Neues Haus in altem Gewand

Foto: taao i.A. Allerheiligen – Potsdamer Land und van geisten.marfels PartG mbB

In Potsdam baut die Gemeinde St. Peter und Paul ein neues Gemeindezentrum. Das Katholische Haus soll ein offener Ort für alle Menschen sein, die Gemeinschaft suchen.

Es kommt inzwischen selten vor, dass im historischen Holländischen Viertel in der Potsdamer Innenstadt gebaut wird. Das war in den 1990er Jahren anders, als viele der im Zweiten Weltkrieg beschädigten und später verfallenen Gebäude wieder liebevoll hergerichtet wurden. Das unter der Leitung eines Baumeisters aus Amsterdam zwischen 1733 und 1742 entstandene Kleinod steht heute komplett unter Denkmalschutz.

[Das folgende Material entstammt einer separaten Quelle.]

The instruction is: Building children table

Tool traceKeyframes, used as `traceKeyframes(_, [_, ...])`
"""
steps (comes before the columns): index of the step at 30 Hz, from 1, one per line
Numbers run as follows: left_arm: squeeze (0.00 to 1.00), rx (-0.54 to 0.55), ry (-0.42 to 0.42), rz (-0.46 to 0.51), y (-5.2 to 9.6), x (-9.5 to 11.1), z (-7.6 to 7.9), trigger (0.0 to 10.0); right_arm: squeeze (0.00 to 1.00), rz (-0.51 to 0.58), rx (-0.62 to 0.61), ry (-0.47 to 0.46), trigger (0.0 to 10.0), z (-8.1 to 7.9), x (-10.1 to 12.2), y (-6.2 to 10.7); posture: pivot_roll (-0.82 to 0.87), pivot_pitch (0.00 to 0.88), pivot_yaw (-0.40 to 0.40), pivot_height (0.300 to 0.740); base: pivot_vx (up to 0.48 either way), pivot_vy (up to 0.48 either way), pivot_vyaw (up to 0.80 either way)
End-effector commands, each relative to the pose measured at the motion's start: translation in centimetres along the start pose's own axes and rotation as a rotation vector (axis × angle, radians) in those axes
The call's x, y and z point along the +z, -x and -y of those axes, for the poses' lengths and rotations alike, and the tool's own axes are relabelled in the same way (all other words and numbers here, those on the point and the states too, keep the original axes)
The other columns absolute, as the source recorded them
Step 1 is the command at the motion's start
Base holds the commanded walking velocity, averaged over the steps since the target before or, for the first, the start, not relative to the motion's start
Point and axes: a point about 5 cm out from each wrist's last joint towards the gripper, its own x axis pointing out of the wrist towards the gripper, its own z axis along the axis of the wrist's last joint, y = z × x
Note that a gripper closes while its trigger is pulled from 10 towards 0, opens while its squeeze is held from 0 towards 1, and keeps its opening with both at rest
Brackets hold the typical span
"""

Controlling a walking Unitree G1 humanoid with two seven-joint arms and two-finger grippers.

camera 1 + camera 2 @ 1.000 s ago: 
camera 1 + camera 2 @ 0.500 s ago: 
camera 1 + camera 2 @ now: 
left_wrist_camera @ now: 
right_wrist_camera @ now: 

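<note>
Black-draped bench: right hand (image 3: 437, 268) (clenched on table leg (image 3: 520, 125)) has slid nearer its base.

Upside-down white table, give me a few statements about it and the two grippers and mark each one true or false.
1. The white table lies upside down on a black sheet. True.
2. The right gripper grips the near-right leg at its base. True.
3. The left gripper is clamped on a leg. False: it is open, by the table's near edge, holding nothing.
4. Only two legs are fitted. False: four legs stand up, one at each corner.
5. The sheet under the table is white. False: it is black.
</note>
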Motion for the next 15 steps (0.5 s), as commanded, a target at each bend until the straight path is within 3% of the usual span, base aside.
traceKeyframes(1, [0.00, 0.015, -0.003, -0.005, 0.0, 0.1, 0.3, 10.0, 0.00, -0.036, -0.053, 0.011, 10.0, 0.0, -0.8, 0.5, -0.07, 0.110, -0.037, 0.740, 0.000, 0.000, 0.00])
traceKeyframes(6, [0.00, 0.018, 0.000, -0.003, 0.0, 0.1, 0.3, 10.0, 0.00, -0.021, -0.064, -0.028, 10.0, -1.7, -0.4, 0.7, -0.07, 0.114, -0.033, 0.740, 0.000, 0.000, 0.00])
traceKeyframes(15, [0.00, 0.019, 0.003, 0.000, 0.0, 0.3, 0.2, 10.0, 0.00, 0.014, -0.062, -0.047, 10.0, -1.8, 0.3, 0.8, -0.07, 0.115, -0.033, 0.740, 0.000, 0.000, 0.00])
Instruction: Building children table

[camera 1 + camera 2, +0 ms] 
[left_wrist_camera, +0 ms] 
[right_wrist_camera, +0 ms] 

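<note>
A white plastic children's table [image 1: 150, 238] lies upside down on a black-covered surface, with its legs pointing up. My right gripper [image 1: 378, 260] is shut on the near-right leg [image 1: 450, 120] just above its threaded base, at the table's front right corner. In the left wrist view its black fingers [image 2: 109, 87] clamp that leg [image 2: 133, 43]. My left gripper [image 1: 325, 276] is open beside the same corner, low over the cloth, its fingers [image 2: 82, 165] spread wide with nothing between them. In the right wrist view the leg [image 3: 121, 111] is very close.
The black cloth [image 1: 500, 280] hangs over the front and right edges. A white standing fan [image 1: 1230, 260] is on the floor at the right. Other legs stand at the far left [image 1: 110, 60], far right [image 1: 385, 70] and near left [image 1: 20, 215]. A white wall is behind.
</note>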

Dennoch soll genau hier Neues entstehen. Denn in diesem Tourismusmagnet zu bauen, sogar ein Gebäude in der einzigen noch existierenden Baulücke des Holländischen Viertels komplett neu zu errichten – nichts Geringeres hat sich die Potsdamer Gemeinde St. Peter und Paul vorgenommen. Die Baulücke befindet sich in der Gutenbergstraße 81 in Sichtweite zur eigenen Propsteikirche, die gegenüber auf dem Bassinplatz in den Himmel ragt. Ein ungewöhnliches, ambitioniertes Vorhaben. Und zugleich für die Gemeinde eine Chance, fußläufig zum Gotteshaus ein neues, größeres Pfarr- und Gemeindezentrum zu erhalten.

Das am Rande des Bassinplatzes befindliche, bislang genutzte Pater-Bruns-Haus ist nicht barrierefrei und längst zu klein, berichtet Propst Arnd Franke. 1990 zählte die damalige Pfarrgemeinde rund 3000 Mitglieder, heute ist die Gemeinde Teil der Pfarrei Allerheiligen – Potsdam Land. „Von unseren 11 000 Mitgliedern gehören mit rund 7000 die meisten zur Gemeinde St. Peter und Paul Potsdam“, erläutert der Propst. Daher erwarb das Erzbistum Berlin das letzte Lückengrundstück im Holländischen Viertel. Darauf soll nun ein 7,2 Millionen Euro teures und mit 940 Quadratmetern Nutzfläche deutlich größeres Gemeindezentrum entstehen. Es soll ein ungewöhnlicher Bau werden. „Wenn das Projekt wie geplant umgesetzt wird, ist es der erste Neubau im Barockstil in Holzbauweise“, sagt Architekt Eric van Geisten, als er der Gemeinde die Pläne vorstellte. Die vergleichbaren Häuser stammen entweder noch aus der Barockzeit selbst oder sie sind später dem Stil nachempfunden, aber aus Stein und Beton errichtet worden.

Straßenseitig wird die Holzbauweise nicht zu sehen sein, sondern ein Holländisches Haus nach historischem Vorbild mit rotem Klinker, Sprossenfenstern und Dachgaube. Dahinter werden ein modernes Quergebäude und ein Seitenflügel errichtet, so dass der Platzbedarf der gewachsenen Gemeinde gedeckt wird. „Wir wollen mit dem Bau aber auch die Präsenz der katholischen Kirche in der Landeshauptstadt Potsdam stärken“, betont Propst Franke. Neben einem großen und zwei kleineren Sälen soll auch das Katholische Büro im Seitenflügel Platz finden. „Und wir wollen auch ein Haus für die Stadt sein, in dem sich die Gemeinde zur Stadt öffnet, im dem wir einen offenen Raum oder ein Cafe im Eingangsbereich haben werden“, so der Propst. Nachdem im Sommer die Baugenehmigung erteilt wurde, erfolgte am 18. November der erste Spatenstich. Damit beginnen die Herrichtung des Grundstücks und die Tiefbauarbeiten. Der Rohbau wird ab Frühjahr 2026 errichtet. Bleibt es beim Zeitplan, wäre das neue Haus in altem Gewand Anfang 2028 fertig.